DIRECTIONS FOR THIS TASK
Go through the records below and copy out every line that contains the word "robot".

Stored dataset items
#####

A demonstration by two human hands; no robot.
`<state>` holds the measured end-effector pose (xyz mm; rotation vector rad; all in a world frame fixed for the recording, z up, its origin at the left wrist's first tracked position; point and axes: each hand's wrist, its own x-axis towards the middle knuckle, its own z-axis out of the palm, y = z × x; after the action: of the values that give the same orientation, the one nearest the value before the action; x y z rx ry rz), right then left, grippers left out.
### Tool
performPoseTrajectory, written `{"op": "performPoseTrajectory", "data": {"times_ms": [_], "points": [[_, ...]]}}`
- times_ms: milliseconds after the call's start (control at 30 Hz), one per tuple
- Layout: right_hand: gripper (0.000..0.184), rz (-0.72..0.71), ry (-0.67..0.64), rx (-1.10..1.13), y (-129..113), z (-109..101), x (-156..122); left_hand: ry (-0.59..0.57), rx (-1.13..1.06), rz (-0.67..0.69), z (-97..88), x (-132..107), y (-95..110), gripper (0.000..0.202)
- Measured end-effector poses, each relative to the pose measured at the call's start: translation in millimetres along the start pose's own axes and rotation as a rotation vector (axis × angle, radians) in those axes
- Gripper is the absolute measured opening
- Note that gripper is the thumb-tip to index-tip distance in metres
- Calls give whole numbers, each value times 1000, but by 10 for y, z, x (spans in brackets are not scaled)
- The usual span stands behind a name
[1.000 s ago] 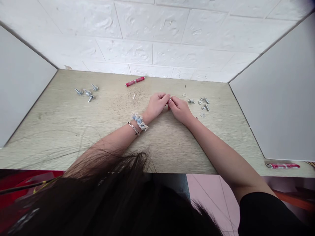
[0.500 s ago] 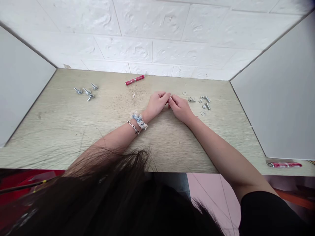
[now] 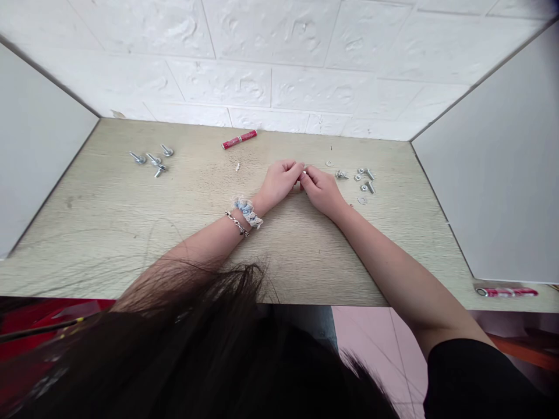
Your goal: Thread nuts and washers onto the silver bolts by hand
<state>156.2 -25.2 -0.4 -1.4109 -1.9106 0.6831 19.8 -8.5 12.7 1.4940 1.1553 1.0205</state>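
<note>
1. Two bare hands meet just above centre in the head view, over the pale wood-grain worktop point(image 3: 288, 256). The left hand point(image 3: 279, 181), with a blue-and-white fabric scrunchie point(image 3: 247, 213) and a silver chain bracelet point(image 3: 237, 223) at its wrist, is curled with its fingertips pinched together.
2. The right hand point(image 3: 322, 191) is curled likewise, its fingertips against the left's. A small pale piece point(image 3: 304, 173) shows between them, too hidden to identify.
3. Just beside the right hand, right of centre, lie a silver metal bolt with fittings point(image 3: 341, 174), two bare silver bolts point(image 3: 370, 187), silver nuts point(image 3: 358, 178) and two flat ring washers point(image 3: 362, 201).
4. Four silver bolts with fitted washers point(image 3: 152, 159) lie in the upper left.
5. A red tube point(image 3: 240, 139) lies at upper centre, above a white scrap point(image 3: 238, 166); another red-and-silver tube point(image 3: 506, 292) lies at lower right.
</note>
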Motion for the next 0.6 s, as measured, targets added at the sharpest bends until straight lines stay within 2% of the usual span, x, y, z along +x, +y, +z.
{"op": "performPoseTrajectory", "data": {"times_ms": [400,600], "points": [[35,-23,14,0,28,14,2,-23,18,-8,-5,-10,19,38],[53,-43,23,58,35,13,3,-3,-15,-10,-10,-18,24,39]]}}
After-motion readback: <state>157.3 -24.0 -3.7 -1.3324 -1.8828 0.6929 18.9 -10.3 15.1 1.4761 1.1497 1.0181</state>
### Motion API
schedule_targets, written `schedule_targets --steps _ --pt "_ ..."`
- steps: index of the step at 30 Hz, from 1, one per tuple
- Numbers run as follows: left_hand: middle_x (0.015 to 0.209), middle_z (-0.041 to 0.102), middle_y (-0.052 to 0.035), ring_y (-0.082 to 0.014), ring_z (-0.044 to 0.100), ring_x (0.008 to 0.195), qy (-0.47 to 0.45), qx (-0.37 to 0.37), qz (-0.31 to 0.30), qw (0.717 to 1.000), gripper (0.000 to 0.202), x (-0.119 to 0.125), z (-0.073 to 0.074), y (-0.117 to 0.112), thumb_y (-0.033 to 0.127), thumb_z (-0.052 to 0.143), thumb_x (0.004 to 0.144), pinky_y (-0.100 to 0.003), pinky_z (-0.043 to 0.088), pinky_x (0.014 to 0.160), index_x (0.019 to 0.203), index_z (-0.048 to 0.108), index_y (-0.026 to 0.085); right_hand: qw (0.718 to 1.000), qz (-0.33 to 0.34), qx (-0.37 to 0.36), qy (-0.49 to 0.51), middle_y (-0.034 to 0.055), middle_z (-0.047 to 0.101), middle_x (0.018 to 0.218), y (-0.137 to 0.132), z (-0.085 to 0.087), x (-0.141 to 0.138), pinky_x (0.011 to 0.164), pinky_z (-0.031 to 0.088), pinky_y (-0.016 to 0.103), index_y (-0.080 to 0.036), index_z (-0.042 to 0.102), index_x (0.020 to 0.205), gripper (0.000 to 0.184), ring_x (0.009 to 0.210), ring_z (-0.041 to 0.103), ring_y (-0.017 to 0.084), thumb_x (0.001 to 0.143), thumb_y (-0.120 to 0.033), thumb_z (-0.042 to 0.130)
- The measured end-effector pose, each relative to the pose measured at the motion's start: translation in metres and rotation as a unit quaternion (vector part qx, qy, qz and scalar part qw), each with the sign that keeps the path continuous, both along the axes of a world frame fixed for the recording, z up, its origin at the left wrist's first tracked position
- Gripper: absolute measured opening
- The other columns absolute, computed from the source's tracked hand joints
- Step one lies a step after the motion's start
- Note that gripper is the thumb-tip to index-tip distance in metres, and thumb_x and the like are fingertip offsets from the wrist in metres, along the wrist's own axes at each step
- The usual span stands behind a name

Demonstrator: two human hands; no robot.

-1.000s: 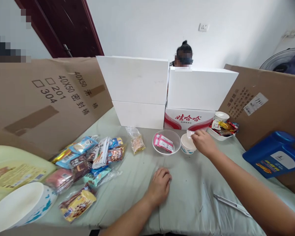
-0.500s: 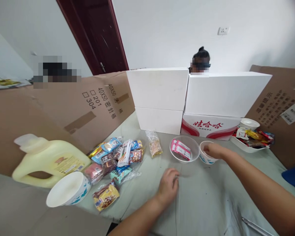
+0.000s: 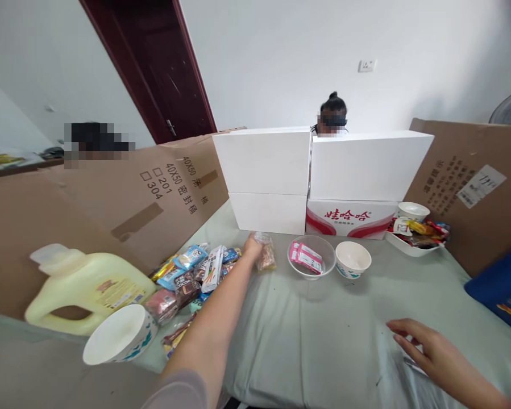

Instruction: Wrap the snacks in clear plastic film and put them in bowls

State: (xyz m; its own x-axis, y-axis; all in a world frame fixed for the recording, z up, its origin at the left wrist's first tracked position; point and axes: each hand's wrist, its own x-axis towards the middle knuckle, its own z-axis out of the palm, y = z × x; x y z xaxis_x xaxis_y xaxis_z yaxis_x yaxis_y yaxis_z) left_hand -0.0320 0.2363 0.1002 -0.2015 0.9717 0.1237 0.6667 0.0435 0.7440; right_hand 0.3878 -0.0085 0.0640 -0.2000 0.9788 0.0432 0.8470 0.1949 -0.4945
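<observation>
My left hand (image 3: 252, 247) stretches far across the cloth, its fingers closed at the upper left of a clear plastic bag of brownish-yellow food (image 3: 267, 260). The fingertips are partly hidden, and the bag lies on the table. My right hand (image 3: 426, 343) hovers above the cloth at the front right, fingers bent and a little apart, with nothing in it. Below it a thin metal item (image 3: 415, 366) is partly covered by the hand. Between the hands stand a clear bowl (image 3: 317, 272) with pink sachets (image 3: 310, 259) and a white paper bowl (image 3: 353, 258).
Wrapped snacks (image 3: 187, 284) lie in a pile at the left, near a tipped paper bowl (image 3: 121, 335) and a pale yellow jug (image 3: 106, 284). White boxes (image 3: 264, 187) and cardboard panels (image 3: 165, 193) wall the table. A snack tray (image 3: 415, 244) stands at the right. Two people are behind.
My left hand has reached forward to the clear bag from the table's middle. My right hand has left the paper bowl and come back towards the front right. The view has shifted slightly.
</observation>
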Motion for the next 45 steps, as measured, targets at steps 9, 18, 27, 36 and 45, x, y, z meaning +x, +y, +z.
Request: schedule_targets --steps 9,18,27,36,45 --pt "0.132 0.050 -0.0141 -0.0313 0.045 0.126 0.150 -0.014 -0.153 0.977 0.048 0.024 -0.051 -0.125 0.030 0.070 0.078 -0.045 0.037 0.107 0.123 0.060 0.018 0.973 -0.036 0.188 -0.130 0.0056 0.070 0.103 -0.072 -0.083 0.053 0.078 0.055 0.037 -0.029 0.067 0.113 0.034 0.090 0.067 0.023 0.090 -0.043 0.046" --pt "0.159 0.008 -0.0155 -0.0350 0.024 0.143 0.171 -0.022 -0.334 0.927 0.094 0.066 -0.070 -0.253 0.019 0.066 0.074 -0.048 0.039 0.109 0.152 0.014 0.018 0.986 -0.089 0.138 -0.032 0.0072 0.066 0.101 -0.040 -0.051 -0.043 0.070 0.056 0.032 -0.024 0.059 0.118 0.036 0.084 0.067 0.019 0.096 -0.032 0.032" --pt "0.115 0.061 -0.0129 -0.0249 0.068 0.094 0.164 0.166 -0.258 0.938 0.028 0.069 -0.083 -0.271 0.027 0.054 0.090 -0.037 0.061 0.076 0.117 0.054 0.019 0.991 -0.060 0.119 0.011 0.0080 0.066 0.104 -0.038 -0.019 -0.126 0.065 0.053 0.028 -0.020 0.051 0.123 0.034 0.081 0.068 0.018 0.097 -0.021 0.030" --pt "0.098 0.063 -0.0110 -0.0217 0.065 0.089 0.056 0.128 -0.259 0.956 0.027 0.099 -0.079 -0.279 0.023 0.043 0.093 -0.036 0.057 0.076 0.119 0.049 0.017 0.990 0.067 0.002 -0.127 0.0022 0.064 0.092 -0.044 0.009 -0.143 0.055 0.041 0.023 -0.024 0.058 0.114 0.040 0.067 0.066 0.014 0.084 -0.003 0.042" --pt "0.070 0.061 -0.0015 -0.0153 0.060 0.063 -0.153 0.011 -0.148 0.977 0.026 0.066 -0.073 -0.225 0.041 0.046 0.092 -0.028 0.051 0.062 0.089 0.060 0.019 0.983 -0.073 0.089 -0.142 0.0074 0.068 0.091 -0.051 -0.029 -0.046 0.072 0.049 0.035 -0.022 0.065 0.103 0.029 0.081 0.066 0.022 0.093 -0.026 0.039"
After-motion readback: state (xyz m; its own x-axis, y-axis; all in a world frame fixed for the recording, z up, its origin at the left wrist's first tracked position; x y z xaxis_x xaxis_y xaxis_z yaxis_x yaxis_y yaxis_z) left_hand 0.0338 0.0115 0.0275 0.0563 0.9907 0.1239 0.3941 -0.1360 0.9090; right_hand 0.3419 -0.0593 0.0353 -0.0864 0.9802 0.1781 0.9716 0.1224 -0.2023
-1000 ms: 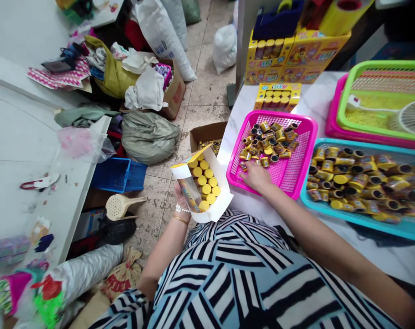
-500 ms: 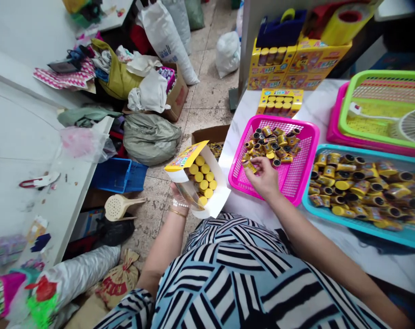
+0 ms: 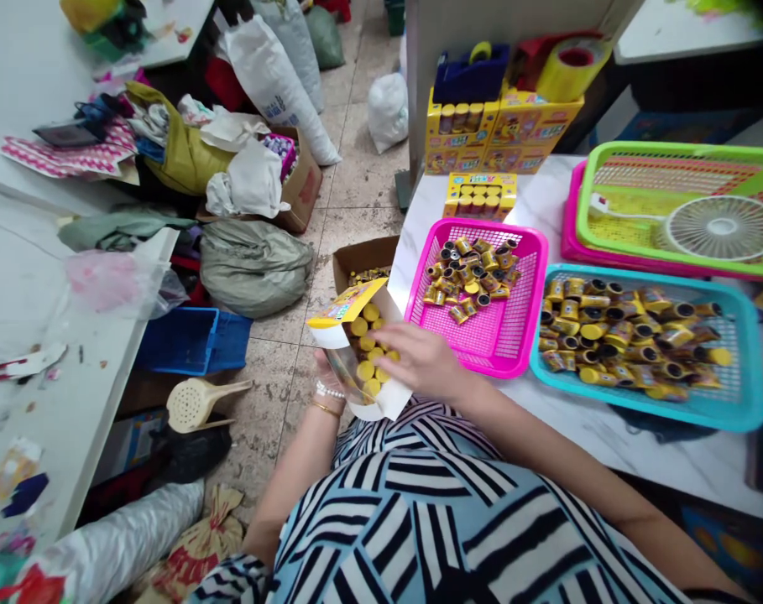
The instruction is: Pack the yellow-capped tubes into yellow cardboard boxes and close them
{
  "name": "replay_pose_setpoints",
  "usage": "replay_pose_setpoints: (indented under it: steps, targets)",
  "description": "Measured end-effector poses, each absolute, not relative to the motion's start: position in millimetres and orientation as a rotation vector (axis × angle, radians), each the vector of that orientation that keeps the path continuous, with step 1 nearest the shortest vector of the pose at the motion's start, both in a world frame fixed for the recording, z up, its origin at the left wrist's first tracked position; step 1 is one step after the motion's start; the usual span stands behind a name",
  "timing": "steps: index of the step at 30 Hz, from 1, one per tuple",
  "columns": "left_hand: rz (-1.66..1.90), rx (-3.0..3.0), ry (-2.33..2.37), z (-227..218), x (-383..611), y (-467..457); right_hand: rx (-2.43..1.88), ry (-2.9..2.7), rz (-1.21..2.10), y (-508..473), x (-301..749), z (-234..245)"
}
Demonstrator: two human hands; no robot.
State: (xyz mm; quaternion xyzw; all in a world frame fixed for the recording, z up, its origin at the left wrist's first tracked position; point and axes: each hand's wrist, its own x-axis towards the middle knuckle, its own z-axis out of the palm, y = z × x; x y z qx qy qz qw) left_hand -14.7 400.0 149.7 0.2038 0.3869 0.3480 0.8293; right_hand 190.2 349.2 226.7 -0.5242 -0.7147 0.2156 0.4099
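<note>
The left hand (image 3: pixel 323 373) grips one white cardboard box (image 3: pixel 340 331) from beneath, while the open right hand (image 3: pixel 422 361) lies over its round yellow plastic caps (image 3: pixel 365 348), near one pink plastic mesh basket (image 3: pixel 475 225).

The box (image 3: pixel 340 312) hides most of the left hand (image 3: pixel 326 371).

We are working in a cramped packing workshop, where yellow-capped tubes (image 3: pixel 614 331) are filling plastic trays (image 3: pixel 645 408). Stuffed sacks (image 3: pixel 253 268) are crowding the tiled floor (image 3: pixel 362 176), and printed cartons (image 3: pixel 504 126) are stacking up by the counter (image 3: pixel 582 445).
</note>
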Motion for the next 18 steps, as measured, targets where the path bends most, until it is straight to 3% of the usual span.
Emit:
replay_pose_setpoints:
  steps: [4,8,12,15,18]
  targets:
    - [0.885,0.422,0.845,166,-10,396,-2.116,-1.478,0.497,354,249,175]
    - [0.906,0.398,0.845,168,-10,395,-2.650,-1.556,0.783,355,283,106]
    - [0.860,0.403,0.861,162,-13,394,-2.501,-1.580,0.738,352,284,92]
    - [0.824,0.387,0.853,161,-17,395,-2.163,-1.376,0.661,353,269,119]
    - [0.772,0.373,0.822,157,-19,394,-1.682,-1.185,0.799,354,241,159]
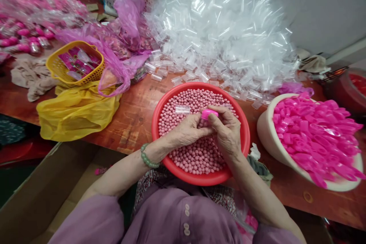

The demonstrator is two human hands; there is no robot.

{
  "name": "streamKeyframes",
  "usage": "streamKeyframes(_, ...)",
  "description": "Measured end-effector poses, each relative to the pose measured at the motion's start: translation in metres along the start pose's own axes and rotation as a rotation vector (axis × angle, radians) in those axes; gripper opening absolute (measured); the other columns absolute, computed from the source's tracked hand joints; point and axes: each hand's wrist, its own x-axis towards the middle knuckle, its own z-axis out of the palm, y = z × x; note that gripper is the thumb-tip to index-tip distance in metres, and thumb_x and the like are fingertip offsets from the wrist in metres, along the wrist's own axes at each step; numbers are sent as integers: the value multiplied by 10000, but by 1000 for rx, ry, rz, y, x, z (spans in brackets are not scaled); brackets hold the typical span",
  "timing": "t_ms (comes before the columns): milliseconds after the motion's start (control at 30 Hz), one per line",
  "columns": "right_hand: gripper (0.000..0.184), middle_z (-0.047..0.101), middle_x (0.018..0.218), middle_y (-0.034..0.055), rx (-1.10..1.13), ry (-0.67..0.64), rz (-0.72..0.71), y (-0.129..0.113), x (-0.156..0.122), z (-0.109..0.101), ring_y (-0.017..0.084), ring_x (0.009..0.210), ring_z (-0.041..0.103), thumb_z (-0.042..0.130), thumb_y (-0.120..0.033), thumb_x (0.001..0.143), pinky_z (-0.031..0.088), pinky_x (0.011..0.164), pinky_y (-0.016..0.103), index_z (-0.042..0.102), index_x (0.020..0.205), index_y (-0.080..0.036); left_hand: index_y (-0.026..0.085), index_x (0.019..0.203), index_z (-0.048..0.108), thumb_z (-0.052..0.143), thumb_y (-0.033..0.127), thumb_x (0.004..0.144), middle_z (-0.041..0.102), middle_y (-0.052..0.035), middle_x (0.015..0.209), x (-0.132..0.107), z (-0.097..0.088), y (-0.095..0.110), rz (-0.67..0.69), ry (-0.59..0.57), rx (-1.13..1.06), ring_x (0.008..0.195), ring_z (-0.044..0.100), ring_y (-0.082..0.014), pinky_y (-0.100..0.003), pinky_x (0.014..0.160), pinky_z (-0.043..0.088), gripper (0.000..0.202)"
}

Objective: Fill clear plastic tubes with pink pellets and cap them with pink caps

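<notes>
While the right hand (229,131) pinches one pink piece (210,114), fingertips of the left hand (187,132) touch its end above one red basin (197,179); one clear tube (182,109) lies on uncountable pink beads (197,160).

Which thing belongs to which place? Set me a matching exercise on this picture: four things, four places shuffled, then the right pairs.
Things
1. Pink beads
2. Green bracelet
3. Pile of clear tubes
4. Small bright pink piece

Places
A. Around the left wrist
B. At the fingertips of the right hand
C. Filling the red basin
D. Heaped beyond the basin, on the side away from the person

Pairs: 1-C, 2-A, 3-D, 4-B
</notes>
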Motion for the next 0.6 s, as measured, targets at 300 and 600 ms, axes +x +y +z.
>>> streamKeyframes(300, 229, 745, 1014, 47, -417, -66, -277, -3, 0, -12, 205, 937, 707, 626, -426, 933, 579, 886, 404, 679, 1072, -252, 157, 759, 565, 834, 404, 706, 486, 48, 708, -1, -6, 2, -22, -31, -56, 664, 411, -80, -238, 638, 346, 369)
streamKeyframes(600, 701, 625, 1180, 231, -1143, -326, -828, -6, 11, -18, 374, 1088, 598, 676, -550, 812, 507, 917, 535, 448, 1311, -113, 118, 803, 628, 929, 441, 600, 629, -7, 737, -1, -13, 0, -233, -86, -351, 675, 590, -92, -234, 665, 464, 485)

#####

SOLUTION FOR THIS PROBLEM
A demonstration by two human hands; no robot.
Demonstrator: two human hands; no robot.
Demonstrator: two human hands; no robot.
The demonstrator is two human hands; there is no robot.

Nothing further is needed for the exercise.